YOUR ASSIGNMENT →
The data that follows should be copied out exactly.
----------
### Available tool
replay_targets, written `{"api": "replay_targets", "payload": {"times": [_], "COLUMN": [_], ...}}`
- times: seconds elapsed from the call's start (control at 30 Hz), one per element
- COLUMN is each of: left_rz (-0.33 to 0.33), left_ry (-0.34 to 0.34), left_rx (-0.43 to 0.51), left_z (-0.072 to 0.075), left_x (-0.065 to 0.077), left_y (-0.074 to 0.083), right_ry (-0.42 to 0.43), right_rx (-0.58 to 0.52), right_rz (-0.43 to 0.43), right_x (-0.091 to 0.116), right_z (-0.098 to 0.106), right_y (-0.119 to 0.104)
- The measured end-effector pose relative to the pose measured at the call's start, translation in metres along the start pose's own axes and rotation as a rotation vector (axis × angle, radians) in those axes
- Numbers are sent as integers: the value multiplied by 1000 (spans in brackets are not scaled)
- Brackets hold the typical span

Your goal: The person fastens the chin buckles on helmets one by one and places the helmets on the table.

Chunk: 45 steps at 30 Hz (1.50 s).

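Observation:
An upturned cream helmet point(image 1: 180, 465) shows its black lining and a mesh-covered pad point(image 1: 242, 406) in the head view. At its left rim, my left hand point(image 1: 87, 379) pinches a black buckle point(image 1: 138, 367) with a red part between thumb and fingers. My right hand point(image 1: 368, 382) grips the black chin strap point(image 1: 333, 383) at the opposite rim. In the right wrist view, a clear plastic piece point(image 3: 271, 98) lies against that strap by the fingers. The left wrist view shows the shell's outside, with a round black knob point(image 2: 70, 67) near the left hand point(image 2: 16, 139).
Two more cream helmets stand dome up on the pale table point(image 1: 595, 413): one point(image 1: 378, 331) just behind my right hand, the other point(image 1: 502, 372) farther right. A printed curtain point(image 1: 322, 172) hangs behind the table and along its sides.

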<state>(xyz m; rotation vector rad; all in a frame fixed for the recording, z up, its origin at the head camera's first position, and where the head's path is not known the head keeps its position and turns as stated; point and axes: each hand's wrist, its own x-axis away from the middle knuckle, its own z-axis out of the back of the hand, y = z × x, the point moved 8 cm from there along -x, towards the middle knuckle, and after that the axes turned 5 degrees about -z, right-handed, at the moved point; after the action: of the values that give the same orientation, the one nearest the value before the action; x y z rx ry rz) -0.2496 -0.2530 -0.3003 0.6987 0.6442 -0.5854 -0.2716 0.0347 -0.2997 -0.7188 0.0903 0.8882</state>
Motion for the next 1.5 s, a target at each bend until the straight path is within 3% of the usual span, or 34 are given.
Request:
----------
EXERCISE OUTPUT →
### Available tool
replay_targets, written `{"api": "replay_targets", "payload": {"times": [_], "COLUMN": [_], ...}}`
- times: seconds elapsed from the call's start (control at 30 Hz), one per element
- COLUMN is each of: left_rz (-0.33 to 0.33), left_ry (-0.34 to 0.34), left_rx (-0.43 to 0.51), left_z (-0.072 to 0.075), left_x (-0.065 to 0.077), left_y (-0.074 to 0.083), right_ry (-0.42 to 0.43), right_rx (-0.58 to 0.52), right_rz (-0.43 to 0.43), right_x (-0.091 to 0.116), right_z (-0.098 to 0.106), right_y (-0.119 to 0.104)
- The measured end-effector pose relative to the pose measured at the call's start, translation in metres along the start pose's own axes and rotation as a rotation vector (axis × angle, radians) in those axes
- Numbers are sent as integers: the value multiplied by 1000 (spans in brackets are not scaled)
- Brackets hold the typical span

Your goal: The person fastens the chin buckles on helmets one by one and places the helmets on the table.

Chunk: 45 steps at 30 Hz (1.50 s).

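Observation:
An upturned cream helmet point(image 1: 180, 465) shows its black lining and a mesh-covered pad point(image 1: 242, 406) in the head view. At its left rim, my left hand point(image 1: 87, 379) pinches a black buckle point(image 1: 138, 367) with a red part between thumb and fingers. My right hand point(image 1: 368, 382) grips the black chin strap point(image 1: 333, 383) at the opposite rim. In the right wrist view, a clear plastic piece point(image 3: 271, 98) lies against that strap by the fingers. The left wrist view shows the shell's outside, with a round black knob point(image 2: 70, 67) near the left hand point(image 2: 16, 139).
Two more cream helmets stand dome up on the pale table point(image 1: 595, 413): one point(image 1: 378, 331) just behind my right hand, the other point(image 1: 502, 372) farther right. A printed curtain point(image 1: 322, 172) hangs behind the table and along its sides.
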
<state>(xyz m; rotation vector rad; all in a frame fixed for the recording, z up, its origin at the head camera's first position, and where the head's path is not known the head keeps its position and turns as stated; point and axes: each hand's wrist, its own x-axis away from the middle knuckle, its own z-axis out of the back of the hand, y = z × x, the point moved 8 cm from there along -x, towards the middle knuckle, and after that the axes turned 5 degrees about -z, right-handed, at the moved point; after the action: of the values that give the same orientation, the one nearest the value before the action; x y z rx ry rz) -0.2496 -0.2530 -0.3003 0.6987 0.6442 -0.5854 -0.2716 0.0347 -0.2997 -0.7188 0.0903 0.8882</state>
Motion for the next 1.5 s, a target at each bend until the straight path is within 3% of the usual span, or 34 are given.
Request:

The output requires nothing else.